The Life Insurer further stated that these call center arrangements are for renewal payment reminder calling to customers and not for new business. Such calling activity is in the interest of customers and has helped the Company improve its persistency. The overall cost of such calling activity, inclusive of such rewards, amounts to Rs. 6.98 crs as compared to the total premiums collected due to such effort amounting to Rs 934 crs (cost /benefit ratio of 0.7%). The cost of rewards is Rs. 28 lacs, which is just 4% of the total cost of this activity. The calls are duly monitored for quality and calling scripts are pre-approved by compliance. The Life Insurer represented that given the facts enumerated, they believe that this arrangement was not violation of clause 9.5 and 9.6 (ii) of the Outsourcing guidelines.
 
The Life Insurer agreed to the wrong classification and wrong reporting to the Authority with regard to the payments reported under the activity “Call Center – Inbound and Outbound activity” and “Postage and Courier” and informed that they have now modified their systems to ensure that their Expense Heads are mapped to activities listed in the Outsourcing guidelines to minimise future errors.
 
Decision:
 
a.     There is no contractual relationship between the Life Insurer and the employees of Service Providers and the agreements entered with these Service Providers also do not have such provisions of making extra payouts to employees of service providers.   Moreover, all the payments need to be paid to the service provider by the Life Insurer as per the terms and conditions of the agreement. But, the payouts paid to the employees of service providers are over and above the payments to the service providers under the outsourced agreements.
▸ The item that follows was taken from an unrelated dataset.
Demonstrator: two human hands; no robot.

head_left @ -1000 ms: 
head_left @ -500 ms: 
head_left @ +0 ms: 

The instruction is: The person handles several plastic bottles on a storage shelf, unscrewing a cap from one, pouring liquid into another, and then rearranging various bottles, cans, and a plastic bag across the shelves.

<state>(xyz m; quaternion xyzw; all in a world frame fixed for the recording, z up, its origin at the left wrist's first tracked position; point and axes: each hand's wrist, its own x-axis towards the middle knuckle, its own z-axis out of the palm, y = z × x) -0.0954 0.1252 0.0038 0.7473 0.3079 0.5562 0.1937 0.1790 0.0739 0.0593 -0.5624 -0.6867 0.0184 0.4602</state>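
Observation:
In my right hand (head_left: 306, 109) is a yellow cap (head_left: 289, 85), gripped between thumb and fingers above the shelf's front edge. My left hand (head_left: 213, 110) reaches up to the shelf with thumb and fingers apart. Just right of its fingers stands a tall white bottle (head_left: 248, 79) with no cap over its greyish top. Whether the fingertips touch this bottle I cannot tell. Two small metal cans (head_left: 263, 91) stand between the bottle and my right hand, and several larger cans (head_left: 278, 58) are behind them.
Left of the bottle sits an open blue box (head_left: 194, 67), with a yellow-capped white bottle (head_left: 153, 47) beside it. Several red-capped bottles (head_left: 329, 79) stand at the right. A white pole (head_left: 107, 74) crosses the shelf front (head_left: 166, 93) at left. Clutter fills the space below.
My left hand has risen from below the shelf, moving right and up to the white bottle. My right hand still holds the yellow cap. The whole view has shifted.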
b.     The Life Insurer has taken the services of service providers for calling its customers for reminders on renewal premium collections and other service calling activities for which payments as agreed are paid.   If the Life Insurer is directly monitoring the tele-callers individually to ensure adherence to the benchmarks of these service providers, the very purpose of outsourcing the activity will be defeated. 
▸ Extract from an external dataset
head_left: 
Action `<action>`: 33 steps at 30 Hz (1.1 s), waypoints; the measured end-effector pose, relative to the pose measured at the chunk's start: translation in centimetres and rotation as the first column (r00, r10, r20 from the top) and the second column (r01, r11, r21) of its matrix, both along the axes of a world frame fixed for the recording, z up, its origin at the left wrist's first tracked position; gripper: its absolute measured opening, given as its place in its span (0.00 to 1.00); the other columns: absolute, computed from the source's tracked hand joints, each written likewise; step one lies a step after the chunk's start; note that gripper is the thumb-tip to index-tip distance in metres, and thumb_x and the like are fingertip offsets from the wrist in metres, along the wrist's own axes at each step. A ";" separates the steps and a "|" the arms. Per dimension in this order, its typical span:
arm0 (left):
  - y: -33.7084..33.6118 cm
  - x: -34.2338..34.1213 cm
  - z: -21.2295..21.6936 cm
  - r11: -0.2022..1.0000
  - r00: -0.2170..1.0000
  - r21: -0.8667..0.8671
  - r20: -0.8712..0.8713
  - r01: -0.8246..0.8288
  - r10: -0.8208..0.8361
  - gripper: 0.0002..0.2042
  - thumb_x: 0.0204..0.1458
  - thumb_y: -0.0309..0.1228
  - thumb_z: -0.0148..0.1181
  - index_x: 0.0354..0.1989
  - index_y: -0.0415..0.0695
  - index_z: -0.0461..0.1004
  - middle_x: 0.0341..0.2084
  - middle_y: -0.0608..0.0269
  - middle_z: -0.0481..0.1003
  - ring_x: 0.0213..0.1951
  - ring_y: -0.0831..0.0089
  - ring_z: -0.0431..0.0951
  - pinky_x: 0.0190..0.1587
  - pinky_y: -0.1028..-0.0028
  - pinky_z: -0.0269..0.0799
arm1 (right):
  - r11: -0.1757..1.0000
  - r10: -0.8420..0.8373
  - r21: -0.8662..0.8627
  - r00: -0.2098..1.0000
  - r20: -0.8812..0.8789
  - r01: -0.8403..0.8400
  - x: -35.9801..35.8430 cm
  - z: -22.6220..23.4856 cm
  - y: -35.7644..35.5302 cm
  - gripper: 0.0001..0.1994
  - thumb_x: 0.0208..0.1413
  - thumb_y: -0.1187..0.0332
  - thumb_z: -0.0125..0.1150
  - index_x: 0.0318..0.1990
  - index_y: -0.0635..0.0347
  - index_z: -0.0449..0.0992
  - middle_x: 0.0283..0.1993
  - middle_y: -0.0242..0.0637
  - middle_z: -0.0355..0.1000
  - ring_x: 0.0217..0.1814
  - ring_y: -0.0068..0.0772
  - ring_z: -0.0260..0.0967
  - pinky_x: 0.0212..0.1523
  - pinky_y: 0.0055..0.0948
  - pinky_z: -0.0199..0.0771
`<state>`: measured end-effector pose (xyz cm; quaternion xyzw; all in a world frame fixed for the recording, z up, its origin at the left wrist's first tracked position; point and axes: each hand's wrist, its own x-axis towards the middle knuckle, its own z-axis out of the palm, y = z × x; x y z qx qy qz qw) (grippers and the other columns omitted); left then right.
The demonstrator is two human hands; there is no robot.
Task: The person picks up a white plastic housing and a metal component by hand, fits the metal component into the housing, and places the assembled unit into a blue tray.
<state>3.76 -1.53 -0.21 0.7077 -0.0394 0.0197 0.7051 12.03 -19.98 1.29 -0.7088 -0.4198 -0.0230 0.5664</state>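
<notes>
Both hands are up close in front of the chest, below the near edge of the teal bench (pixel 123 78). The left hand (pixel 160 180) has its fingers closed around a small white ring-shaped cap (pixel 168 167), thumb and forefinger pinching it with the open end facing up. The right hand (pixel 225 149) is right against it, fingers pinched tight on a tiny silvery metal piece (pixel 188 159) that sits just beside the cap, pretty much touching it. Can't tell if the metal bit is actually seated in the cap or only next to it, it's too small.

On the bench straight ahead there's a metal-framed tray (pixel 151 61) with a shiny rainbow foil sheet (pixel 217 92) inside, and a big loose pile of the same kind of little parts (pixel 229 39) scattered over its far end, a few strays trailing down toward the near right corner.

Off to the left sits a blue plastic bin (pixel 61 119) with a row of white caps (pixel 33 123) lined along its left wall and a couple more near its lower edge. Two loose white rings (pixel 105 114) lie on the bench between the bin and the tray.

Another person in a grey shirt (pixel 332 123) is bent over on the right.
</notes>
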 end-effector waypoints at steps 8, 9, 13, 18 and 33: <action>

c.      The Life Insurer is paying twice for single activity i.e. to the service providers and also to the employees of service providers over and above the payments agreed as per the terms of the agreement without any cost-benefit analysis. Hence, violated the said provisions of Outsourcing Guidelines.
 
The Authority, therefore, by exercising the powers vested under Section 102(b) of Insurance Act, 1938 imposes a penalty of Rs. 5,00,000/- for violating provisions of Clause 9.5 and 9.6(ii) of Outsourcing Guidelines and making payments directly to the employees of the outsourced entity over and above the agreed contract terms & conditions. The Authority also directs the Life Insurer to discontinue the practice of payments to the employees of outsourced entities directly when there is no contractual relationship and any payments to the outsourced entities/employees of outsourced entities should be strictly as per the terms and conditions of the agreements entered and as per their Board approved Outsourcing Policy.
 
The Authority also WARNS the Life Insurer for wrong classification of the activities outsourced and wrong reporting to the Authority and advises the Life Insurer to ensure correct reporting to the Authority in future.
 
The penalty amount of Rs. 5,00,000 (Five lakhs only) shall be remitted by the Life Insurer by debiting the Shareholders’ Account within a period of 45 days from the date of issuance of this Order through NEFT/RTGS(details for which will be communicated separately). An intimation of remittance may be sent to Mr. V. Jayanth Kumar, Joint Director (Life) at the Insurance Regulatory and Development Authority of India, 5th Floor, ParishramBhavan, BasheerBagh, Hyderabad 500004, email id life at irda dot gov dot in
 
Further, if the Life Insurer feels aggrieved by any of the Decisions in this Order, an appeal may be preferred to the Securities Appellate Tribunal as per the provisions stipulated under Section 110 of the Insurance Act, 1938.
 
 
Place : Hyderabad                                                                    (Nilesh Sathe)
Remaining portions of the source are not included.